Philippine economy

Pacquiao continues to fight because that’s what Pacquiao does

Ryan Songalia
Pacquiao continues to fight because that’s what Pacquiao does
Manny Pacquiao has won world titles in more weights than anyone. What keeps him trading punches in the ring with younger fighters?

MANILA, Philippines – It’s not uncommon for working people to hit the gym after a day at the office. What Manny Pacquiao does in any day isn’t common for most people, however.

Pacquiao, 37, arrived at the gym following a full day at the Philippine Senate to spar 8 rounds – the first 5 with 2012 US Olympian Jose Ramirez and the final 3 with local journeyman Leonardo Doronio. It’s a blistering way to jump back into the gym after skipping a workout on Monday because proceedings ran until 11 pm. Pacquiao, who is preparing for his November 5 fight with WBO welterweight titleholder Jessie Vargas at the Thomas & Mack Center in Las Vegas, did more than just break a sweat.

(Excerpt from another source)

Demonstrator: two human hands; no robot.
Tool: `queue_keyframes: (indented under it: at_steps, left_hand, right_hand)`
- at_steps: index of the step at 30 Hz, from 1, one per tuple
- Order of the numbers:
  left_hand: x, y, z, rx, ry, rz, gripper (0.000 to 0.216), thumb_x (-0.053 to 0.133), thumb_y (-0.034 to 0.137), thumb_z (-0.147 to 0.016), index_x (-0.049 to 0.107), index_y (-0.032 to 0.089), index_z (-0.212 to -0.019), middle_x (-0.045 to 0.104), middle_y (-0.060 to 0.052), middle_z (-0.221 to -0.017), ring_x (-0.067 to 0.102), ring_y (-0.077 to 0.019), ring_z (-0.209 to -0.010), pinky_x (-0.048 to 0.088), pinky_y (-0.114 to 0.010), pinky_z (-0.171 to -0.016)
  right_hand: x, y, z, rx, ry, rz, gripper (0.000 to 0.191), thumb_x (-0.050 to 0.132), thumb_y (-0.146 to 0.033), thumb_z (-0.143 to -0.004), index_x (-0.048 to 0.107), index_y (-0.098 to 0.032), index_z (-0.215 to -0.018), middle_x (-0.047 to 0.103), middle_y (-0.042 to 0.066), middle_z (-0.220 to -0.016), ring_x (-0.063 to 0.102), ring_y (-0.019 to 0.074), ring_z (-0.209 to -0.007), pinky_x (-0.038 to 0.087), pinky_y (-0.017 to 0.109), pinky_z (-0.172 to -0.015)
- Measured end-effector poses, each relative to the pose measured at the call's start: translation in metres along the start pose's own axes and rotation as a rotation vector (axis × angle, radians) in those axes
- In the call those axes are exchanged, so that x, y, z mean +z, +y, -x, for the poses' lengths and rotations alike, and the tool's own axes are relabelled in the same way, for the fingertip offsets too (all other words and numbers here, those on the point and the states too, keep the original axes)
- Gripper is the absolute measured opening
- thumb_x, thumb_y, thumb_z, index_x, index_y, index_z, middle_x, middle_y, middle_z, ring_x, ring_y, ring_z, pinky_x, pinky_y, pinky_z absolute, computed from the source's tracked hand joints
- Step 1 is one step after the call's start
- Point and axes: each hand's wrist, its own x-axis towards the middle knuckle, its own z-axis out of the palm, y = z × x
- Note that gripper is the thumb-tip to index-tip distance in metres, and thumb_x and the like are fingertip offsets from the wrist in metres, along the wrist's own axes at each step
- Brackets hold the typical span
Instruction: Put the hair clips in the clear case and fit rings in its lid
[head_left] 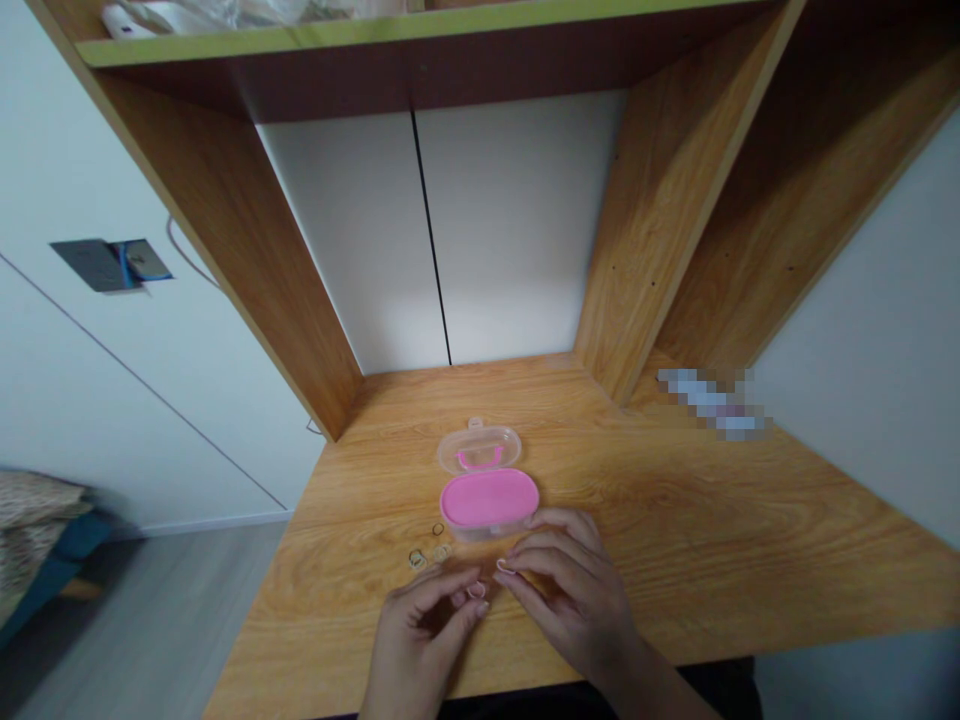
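Observation:
Just in front of a clear plastic box [491,532], both hands are close together above the desk. My left hand [431,615] pinches a small pinkish hair tie [477,591] between thumb and fingers. Another small hair tie, pale in colour [505,566], is between the thumb and forefinger of my right hand [574,585]. The box has a pink inner tray [490,498], and its clear lid [480,450] with a pink handle lies open behind it. Several more hair ties, dark and pale [418,560], lie on the desk left of the box.
The wooden desk [675,520] runs under a shelf unit with upright side panels [232,260]. A blurred-out item [712,405] lies at the right rear. Overhead, a green-edged shelf [420,35] holds plastic-wrapped things. A wall socket [112,265] is at left.

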Motion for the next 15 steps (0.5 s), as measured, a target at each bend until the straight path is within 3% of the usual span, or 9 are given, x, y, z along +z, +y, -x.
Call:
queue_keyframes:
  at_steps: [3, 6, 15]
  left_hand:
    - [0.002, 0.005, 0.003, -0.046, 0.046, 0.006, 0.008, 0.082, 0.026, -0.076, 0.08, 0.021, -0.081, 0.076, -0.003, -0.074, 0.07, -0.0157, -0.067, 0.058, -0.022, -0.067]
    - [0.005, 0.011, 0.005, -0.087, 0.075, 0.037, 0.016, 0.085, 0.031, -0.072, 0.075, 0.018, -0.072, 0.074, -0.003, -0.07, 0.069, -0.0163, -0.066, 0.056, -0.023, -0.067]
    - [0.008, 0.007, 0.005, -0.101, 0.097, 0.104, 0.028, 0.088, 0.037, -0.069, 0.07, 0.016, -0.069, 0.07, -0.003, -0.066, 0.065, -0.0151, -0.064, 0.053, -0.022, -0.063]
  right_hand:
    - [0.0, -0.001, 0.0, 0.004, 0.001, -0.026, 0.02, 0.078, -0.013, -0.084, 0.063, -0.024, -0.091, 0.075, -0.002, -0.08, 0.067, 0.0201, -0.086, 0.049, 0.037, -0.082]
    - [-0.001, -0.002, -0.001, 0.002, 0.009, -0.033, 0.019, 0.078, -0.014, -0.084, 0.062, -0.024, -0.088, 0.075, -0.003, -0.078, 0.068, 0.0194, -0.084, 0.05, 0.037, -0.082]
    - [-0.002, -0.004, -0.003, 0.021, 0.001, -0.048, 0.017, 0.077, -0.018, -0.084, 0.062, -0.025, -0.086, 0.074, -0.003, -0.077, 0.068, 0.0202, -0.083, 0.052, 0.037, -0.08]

From the first round on Ramirez, an unbeaten boxer at 18-0 (13 knockouts) who is 13 years his junior, tried to push Pacquiao to the ropes and bang away with hip-shattering left hooks to the body and right hands between the guard. Pacquiao, fresh off a “retirement” that lasted just long enough for him to win one of 12 Senate seats up for grabs, fought back with a ferocity that comes out when he’s in the sort of brawl that he loves. It was better than most fights, but by the fifth round Ramirez was not nearly as aggressive and was replaced by the 15-13-3 (10 KOs) Doronio, who was battered around the ring for 3 rounds.

“That’s why Freddie likes me sparring Manny because he says that I bring the dog out of Manny,” said Ramirez after his fourth session in two weeks with the 8-division champion.

Freddie Roach, who trains both and handpicked Ramirez to spar with Pacquiao, expects something similar when Pacquiao fights the current WBO welterweight titleholder Vargas, a 27-year-old Mexican-American from Los Angeles who brings a 27-1 (10 KOs) record to the ring.

“I think Vargas will try to press the fight until he gets hit, and then he’ll run,” said Roach.

What does Pacquiao have left to gain by continuing to fight on, nearly 22 years after he made his debut? Nothing, aside for money, which he admits he needs to help support those whom he financially assists. And what does he have to prove? Nothing, he’s won world titles in more weights than anyone ever likely will. So what keeps him pushing his body to the limit?

“I just want to prove to the people, to the fans of boxing even though I have a lot of work…I can still manage my time and manage my career,” said Pacquiao (58-6-2, 38 KOs).

“My goal is, I want to get another title. This coming fight, Vargas is the champion so I want to get the belt again.”

Roach acknowledges that Pacquiao has “done it all” and offers a simpler explanation for what brings Pacquiao back to the ring.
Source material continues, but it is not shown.